Это — бремя «красного человека», и отсюда его вечная экспансия, пространственная и внутренняя. Так выглядит главная всемирная, экспортная идея Проханова для глобального мира, то яйцо, с которым Проханов ждет в фойе уже не Трифонова, а кого-то гораздо, гораздо более значительного.
Разумеется, в отличие от Трифонова, мы помним, что у «яйца» имеется еще и вульгарный смысл, яйцо — это, некоторым образом, тестостерон, мужская энергия, способность доминировать и сопротивляться. Человек с яйцом одновременно смешон, значителен и многозначителен. И это в полной мере соответствует нынешнему статусу Проханова — и в литературе, и в политике, и на телевидении.
Алиса и Шалтай-Болтай, Человек-яйцо. Иллюстрация Тенниэла.
По бескрайним пажитям вышагивает отрок, за плечом у него тростинка, на ней торба с пожитками, сзади трюхает тощая собачонка. Ноги несут его в сторону изумительного града, вырастающего у окоема и сливающегося с облаками. Над шляпой молодого человека витает выполненная в старославянской шрифтовой манере надпись «Иду в путь свой».
Печной изразец с этой картинкой Проханов, сопровождавший подведомственных ему слепых, углядел в ярославском музее. Такими изразцами в XIX веке обкладывались русские печи в богатых крестьянских домах. По словам Проханова, он замер, потрясенный внятной символичностью этой глазированной притчи: жизнь есть не просто перемещение по хаотической броуновской траектории, а путь, который может пролегать через самые странные пункты, афганские ущелья, ночные клубы, валдайские холмы, но в нем нет ничего случайного, поэтому надо идти, и только движущийся человек может сказать, что его жизнь — настоящая. Честно говоря, мне не удалось разыскать этот изразец и самому судить о том, в самом ли деле эта картинка может произвести на созерцателя такое исключительное впечатление. Можно лишь подозревать, что печной человек, «посвятивший себя движению», похож на логотип виски Johnie Walker— Keep walking, бутылка которого, помнится, украшала стол Проханова в день нашего знакомства; можно ли испытать примерно те же чувства, помедитировав над общедоступной этикеткой? Если и да, все равно это будет считаться ерничеством.

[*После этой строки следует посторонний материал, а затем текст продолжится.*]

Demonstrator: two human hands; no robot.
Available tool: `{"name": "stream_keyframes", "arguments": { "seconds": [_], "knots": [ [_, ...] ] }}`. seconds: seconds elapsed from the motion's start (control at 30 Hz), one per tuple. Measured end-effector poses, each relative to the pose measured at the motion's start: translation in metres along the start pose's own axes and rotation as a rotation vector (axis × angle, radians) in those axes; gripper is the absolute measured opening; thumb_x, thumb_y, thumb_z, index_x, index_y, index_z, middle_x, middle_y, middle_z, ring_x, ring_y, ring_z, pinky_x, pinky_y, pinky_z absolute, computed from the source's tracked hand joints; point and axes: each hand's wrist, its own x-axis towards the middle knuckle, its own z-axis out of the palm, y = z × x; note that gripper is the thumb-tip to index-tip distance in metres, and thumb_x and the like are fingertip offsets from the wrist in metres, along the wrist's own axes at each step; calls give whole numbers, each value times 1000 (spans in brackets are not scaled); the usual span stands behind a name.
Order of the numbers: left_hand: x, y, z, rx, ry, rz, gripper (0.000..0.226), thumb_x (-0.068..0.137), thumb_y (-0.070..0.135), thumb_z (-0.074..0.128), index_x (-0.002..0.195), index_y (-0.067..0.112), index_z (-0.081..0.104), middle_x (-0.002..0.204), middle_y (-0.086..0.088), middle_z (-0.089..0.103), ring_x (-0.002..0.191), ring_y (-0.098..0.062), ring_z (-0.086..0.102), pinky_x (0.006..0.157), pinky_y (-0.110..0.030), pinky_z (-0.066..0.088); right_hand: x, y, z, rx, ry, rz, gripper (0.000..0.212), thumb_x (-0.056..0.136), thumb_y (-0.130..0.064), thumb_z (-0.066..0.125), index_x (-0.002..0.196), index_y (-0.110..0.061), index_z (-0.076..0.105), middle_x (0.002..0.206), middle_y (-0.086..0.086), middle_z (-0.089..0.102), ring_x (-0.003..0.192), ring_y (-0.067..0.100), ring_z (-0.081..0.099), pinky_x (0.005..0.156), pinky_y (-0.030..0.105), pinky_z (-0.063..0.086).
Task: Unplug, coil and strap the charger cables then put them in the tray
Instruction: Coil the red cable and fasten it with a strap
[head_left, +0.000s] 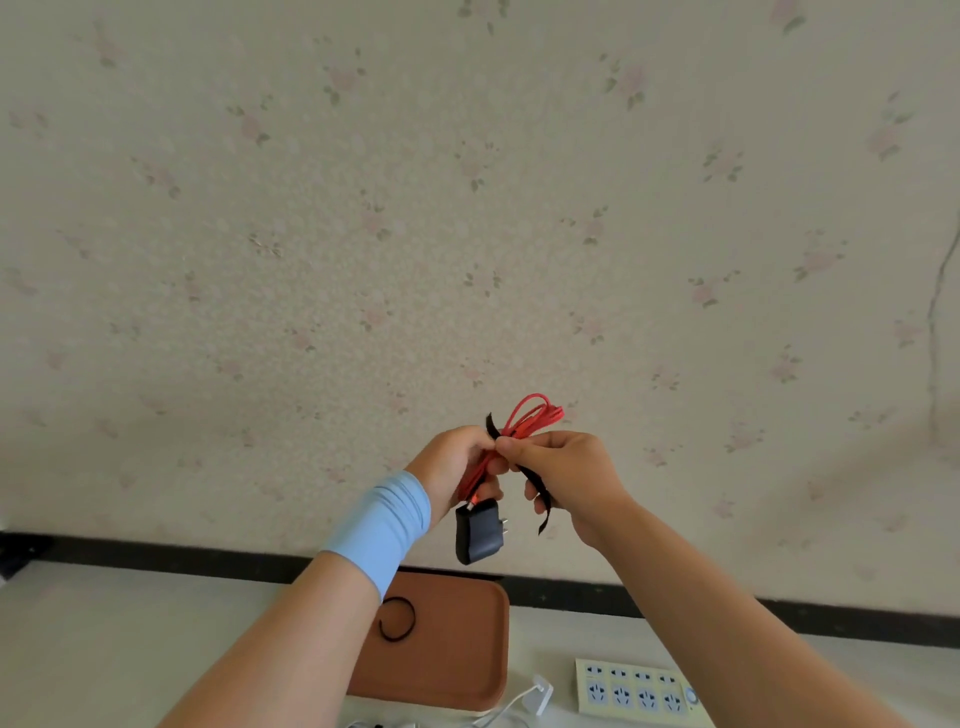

«Моя первая книга похожа на просторную белую церковь у перекрестья дорог»; «Когда я писал мою книгу, мне и впрямь казалось, что пишу настенные фрески по сырой голубоватой извести на тесовых лесах»; «Автор покуда единственной, наивно-романтической книги, напоминающей своей нарядностью деревянную расписную игрушку». За последние тридцать лет Проханов инвестировал в маркетинг своей первой повести — которая иногда может называться «фильмом», «выставкой» или даже «кварталом», если герой работает фотографом, кинорежиссером или архитектором — целое состояние, но никакие метафоры не отменяют того факта, что редко какая книга может вызвать такое стопроцентное отторжение, как первое издание книги «Иду в путь мой». Первый сборник Проханова является непревзойденным достижением безобразного советского дизайна: чудовищная дешевая бумага, корявые псевдофольклорные буквы на обложке.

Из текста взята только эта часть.